The claimants were the owners of industrial premises (“the site”) on the south side of Holywell Lane, in the area known as South Shoreditch, a mixed-use area on the northern fringe of the City of London. The site was compulsorily acquired by Transport for London (“TfL”) under the London Underground (East London Line Extension) Order 1997 (“the Order”), as part of the project for the construction of the East London Line Extension, a new railway line between Dalston and Whitechapel.

2

Public notice of the proposed Order had been given in autumn 1993 under the Transport and Works Act 199The Order was confirmed by the Secretary of State on 20 January 1997. Notice to treat was served on the claimant on 24 August 2001. Possession was taken on 3 December 2001, which was therefore the valuation date for the purposes of compensation.

The issue

3

The principal issue is whether the site should be valued on the basis (a) (as the tribunal held) of its full value with planning permission for a mixed use development; or (b) as TfL argued, a percentage only of that value (“hope value”) reflecting the probability of the permission being granted, as perceived by the market in the no-scheme world. The alternative valuations (in accordance with the findings of the tribunal, which are not now in dispute) are £608,000 on basis (a): £400,000 on basis (b).

4

The resolution of this issue depends on the correct application of the so-called Pointe-Gourde, or “no-scheme” rule. In simple terms the rule is that compensation for the compulsory acquisition of land must be assessed in a “no-scheme world”, that is, excluding any increase or decrease in the value of the land that is wholly due to the scheme underlying the acquisition.

5

The rule is long-established, and has attracted more than a century of judicial learning, not all easy to reconcile. In Waters v Welsh Development Authority [2003] 4 All ER 384 [2002] EWCA Civ 924), the Court of Appeal, commented on the colourful history of the rule:

“The case-law (takes) one on an engrossing historical tour of the jurisdiction of the Judicial Committee of the Privy Council from its heyday at the beginning of the last century: railway-building in the jungles of Zanzibar ( Secretary of State for Foreign Affairs v Charlesworth [1901] AC 373); hydro-electric works in Canada ( Cedar Rapids Co v Lacoste [1914] AC 569;Fraser v Fraserville City [1917] AC 187); anti-malarial works related to harbour development in India (the “Indian case”: Vyricherla Narayana Gajapatiraju v Revenue Divisional Officer, Vizagapatam [1939] AC 302); a quarry needed to build a US naval base in Trinidad (the Pointe Gourde case itself); a shopping centre in Queensland ( Melwood Units Ltd v Main Roads Commissioner [1979] AC 426); and, most recently, displacement of a steel-works to make way for a new town in Hong Kong ( Director of Buildings and Land –v—Shun Fung Ironworks Ltd. [1995] 2 AC 111).

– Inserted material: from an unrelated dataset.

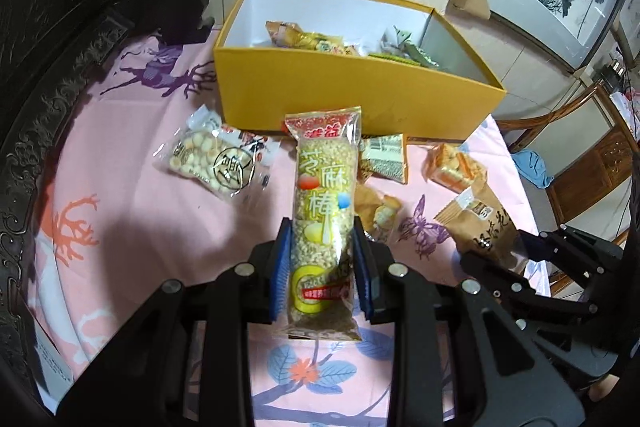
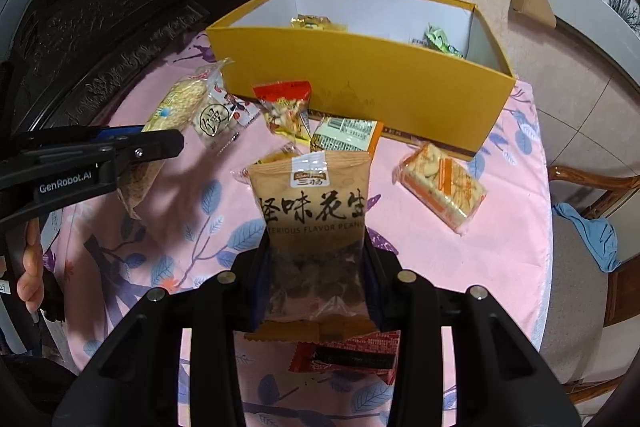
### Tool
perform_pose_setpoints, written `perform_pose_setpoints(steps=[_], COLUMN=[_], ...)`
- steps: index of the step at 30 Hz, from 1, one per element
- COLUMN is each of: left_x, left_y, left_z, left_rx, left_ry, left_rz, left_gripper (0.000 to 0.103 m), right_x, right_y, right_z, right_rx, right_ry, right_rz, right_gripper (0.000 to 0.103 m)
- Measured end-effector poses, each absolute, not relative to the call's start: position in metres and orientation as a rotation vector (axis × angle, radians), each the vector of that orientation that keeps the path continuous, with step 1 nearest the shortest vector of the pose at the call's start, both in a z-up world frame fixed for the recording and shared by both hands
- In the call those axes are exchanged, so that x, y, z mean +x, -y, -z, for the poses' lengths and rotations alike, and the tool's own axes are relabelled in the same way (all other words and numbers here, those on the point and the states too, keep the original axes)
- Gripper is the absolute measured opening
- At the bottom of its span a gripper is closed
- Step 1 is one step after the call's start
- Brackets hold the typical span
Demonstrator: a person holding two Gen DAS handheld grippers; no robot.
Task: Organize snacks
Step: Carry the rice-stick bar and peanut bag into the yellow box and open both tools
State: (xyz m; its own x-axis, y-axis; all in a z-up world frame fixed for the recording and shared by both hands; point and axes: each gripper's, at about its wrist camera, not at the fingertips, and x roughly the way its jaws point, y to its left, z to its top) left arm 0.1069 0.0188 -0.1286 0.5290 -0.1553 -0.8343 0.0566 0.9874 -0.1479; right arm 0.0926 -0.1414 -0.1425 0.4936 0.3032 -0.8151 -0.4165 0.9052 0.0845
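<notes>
Nearest the left wrist camera, the left gripper [image 1: 322, 267] is clenched on a long clear-wrapped sesame stick packet [image 1: 325, 223], its blue pads [image 1: 280, 267] pressing the lower half from both sides while the top of the packet stands free above the pink printed tablecloth [image 1: 120, 227]. Nearest the right wrist camera, the right gripper [image 2: 316, 267] grips a tan paper-look peanut packet [image 2: 310, 203] with a clear lower window, the jaws set moderately apart and squeezing the bag at its sides; a red-and-black wrapped snack [image 2: 352, 355] lies on the cloth below it.

The step in hand looks like carrying both packets to the open yellow cardboard box [image 1: 360, 99] at the far side of the table. To do it well, I judge each packet should clear the near wall before being lowered, and the long stick is best laid flat along the box rather than dropped on end. Release only once inside the white walls.

Farther out on the cloth lie a clear bag of small round biscuits [image 1: 212, 155] and an orange cracker packet [image 2: 442, 183]; a few snacks already sit inside the box
</notes>
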Motion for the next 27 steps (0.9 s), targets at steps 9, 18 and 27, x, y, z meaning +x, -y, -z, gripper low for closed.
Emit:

Not surprisingly, given the extraordinary variety of subject matter and location, the statements made in these cases are not always easily reconcilable with each other, nor readily transferable to the conditions of post-war Great Britain. Such statements must always be read in the factual context in which they occur. But the very diversity of the contexts encourages the hope that underlying it all is a principle of some robustness and universality.” (paras 37–8 per Carnwath LJ)

6

The history has been exhaustively discussed in a Law Commission Report ( Towards a Compulsory Purchase Code: (1) Compensation, LC 286, see especially Appendix D), and in the speeches in the House of Lords in Waters v Welsh Development Authority [2004] 1 WLR 1304. For present purposes, it is enough to note that in 1959, following the restoration of the principle of market value compensation, an attempt was made by statute to provide for the application of the no-scheme rule for use in the modern planning system. Those provisions with some amendments are now found in the Land Compensation Act 1961 Parts II and III. Most relevant for present purposes is section 17, which allows the claimant to apply to the local planning authority for a “certificate of appropriate alternative development”, with (under s 18) a right to appeal to the Secretary of State against an adverse decision. We shall need to return to the detail of those provisions, which though not directly applicable are relied on by way either of contrast (Mr Barnes for TfL) or of analogy (Mr Nardecchia for the claimants). The 1959 Act code created as many problems as it solved. The Law Commission recommended the replacement of the common law and statutory versions of the no-scheme rule in a comprehensive statutory code. That plea has so far gone unheeded by the legislature.

7

The report was however taken into account by the House of Lords in Waters, which can be seen as signalling a new, more flexible approach to the rule. Indeed Lord Woolf expressed the hope that -

“…that tribunals and practitioners in future will not find it necessary to refer to any other authority apart from this on the matters covered by their speeches. The process of valuation should be a matter of experienced evaluation of the facts of a particular transaction or transactions within broad general parameters laid down by the law. So far as possible valuation should eschew technical distinctions.” (para 71)

8

A majority of the House confirmed that the judicial version of the rule was not to be treated as displaced by the relevant provisions of the Land Compensation Act 1961. As Lord Nicholls explained:

“The courts…found themselves driven to conclude that the statutory code is not exhaustive and that the Pointe Gourde principle still applies. This conclusion is open to the criticism that in many instances this makes the statutory provisions otiose. This is so, but this is less repugnant as an interpretation of the Act than the alternative.”(para 54)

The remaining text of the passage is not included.